## [WORK INSTRUCTIONS]
Transcribe the listing that follows in full, exactly, and drop its images.
** DATA EXCERPT follows **
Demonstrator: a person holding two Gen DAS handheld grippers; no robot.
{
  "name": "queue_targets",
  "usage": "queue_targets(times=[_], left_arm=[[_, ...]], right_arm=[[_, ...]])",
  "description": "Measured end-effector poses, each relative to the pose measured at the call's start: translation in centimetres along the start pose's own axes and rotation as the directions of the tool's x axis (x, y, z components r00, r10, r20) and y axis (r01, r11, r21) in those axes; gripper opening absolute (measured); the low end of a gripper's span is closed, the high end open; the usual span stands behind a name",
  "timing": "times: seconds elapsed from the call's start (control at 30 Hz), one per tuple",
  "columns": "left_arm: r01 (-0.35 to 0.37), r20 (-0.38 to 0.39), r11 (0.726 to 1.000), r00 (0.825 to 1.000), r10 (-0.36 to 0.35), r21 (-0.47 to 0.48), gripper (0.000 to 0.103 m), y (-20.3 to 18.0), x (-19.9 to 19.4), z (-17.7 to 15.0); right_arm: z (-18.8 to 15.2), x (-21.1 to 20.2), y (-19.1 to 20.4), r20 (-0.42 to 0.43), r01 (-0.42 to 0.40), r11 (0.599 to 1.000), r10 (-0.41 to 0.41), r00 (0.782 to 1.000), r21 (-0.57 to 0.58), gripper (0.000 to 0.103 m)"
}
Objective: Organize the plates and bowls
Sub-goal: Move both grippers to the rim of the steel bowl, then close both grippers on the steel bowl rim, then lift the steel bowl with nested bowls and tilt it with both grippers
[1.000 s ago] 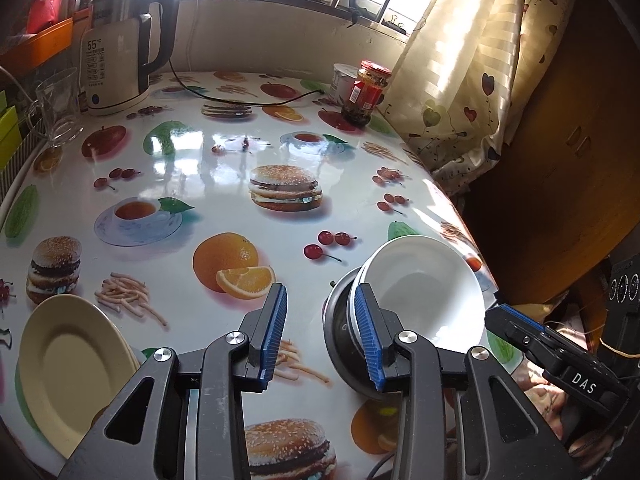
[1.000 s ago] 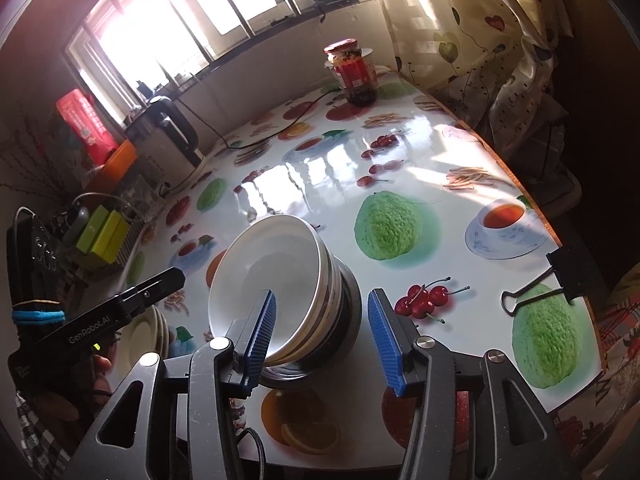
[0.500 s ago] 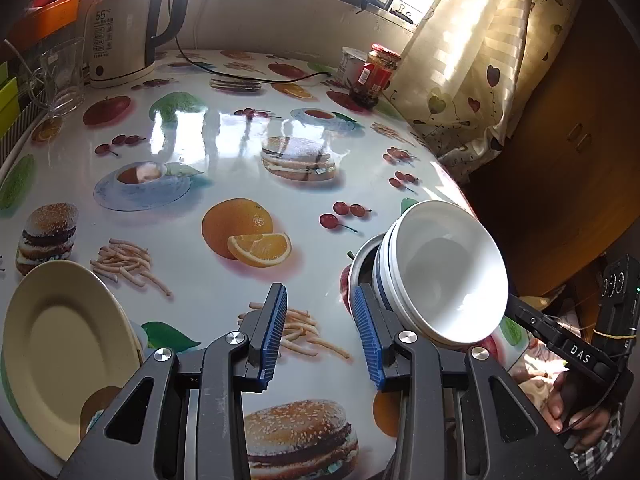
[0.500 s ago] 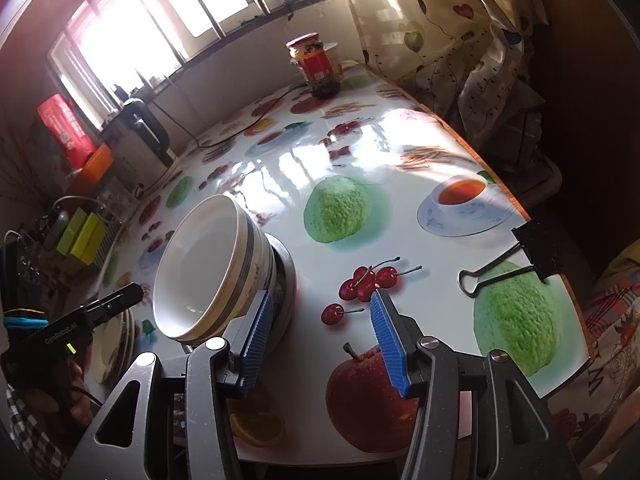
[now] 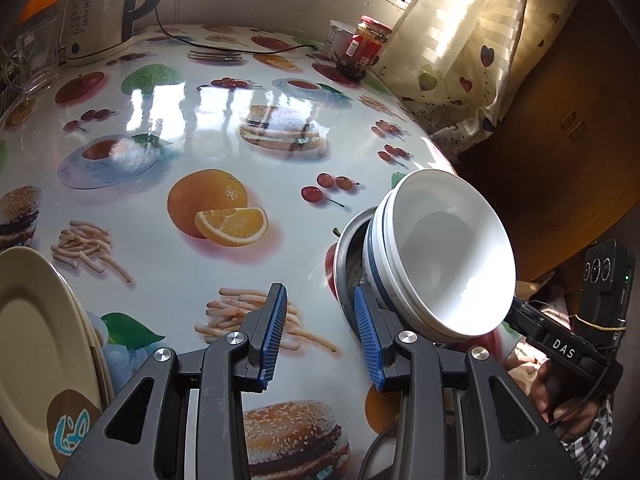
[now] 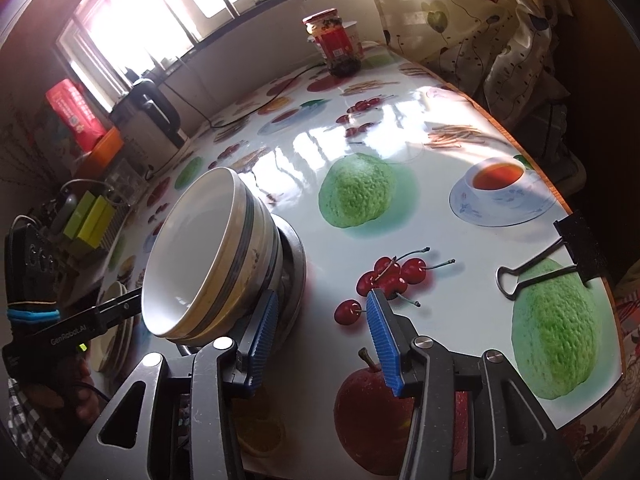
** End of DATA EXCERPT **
## [RESPONSE TO THIS TASK]
Demonstrator: a person holding two Gen DAS handheld grippers; no robot.
{
  "name": "queue_targets",
  "usage": "queue_targets(times=[_], left_arm=[[_, ...]], right_arm=[[_, ...]])",
  "description": "Measured end-effector poses, each relative to the pose measured at the call's start: translation in centimetres along the start pose's own axes and rotation as the directions of the tool's x axis (x, y, z components r00, r10, r20) and y axis (r01, r11, r21) in those axes; gripper opening absolute (measured); the low end of a gripper's span is closed, the high end open; the usual span stands behind a name",
  "timing": "times: seconds elapsed from the call's start (control at 30 Hz), one per tuple",
  "columns": "left_arm: r01 (-0.35 to 0.37), r20 (-0.38 to 0.39), r11 (0.726 to 1.000), r00 (0.825 to 1.000), r10 (-0.36 to 0.35), r21 (-0.47 to 0.48), gripper (0.000 to 0.103 m), y (-20.3 to 18.0), x (-19.9 to 19.4), z (-17.7 to 15.0); right_arm: z (-18.8 to 15.2), x (-21.1 to 20.2), y (-19.1 to 20.4), r20 (-0.42 to 0.43), r01 (-0.42 to 0.40), r11 (0.599 to 1.000), r10 (-0.41 to 0.41), r00 (0.782 to 1.000), r21 (-0.57 to 0.58), gripper (0.000 to 0.103 m)"
}
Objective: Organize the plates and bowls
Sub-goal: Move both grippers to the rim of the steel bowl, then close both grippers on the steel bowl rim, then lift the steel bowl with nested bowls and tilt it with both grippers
[1.000 s ago] 
[1.000 s ago] 
[0.500 s ago] 
[0.500 s ago] 
[now] 
[now] 

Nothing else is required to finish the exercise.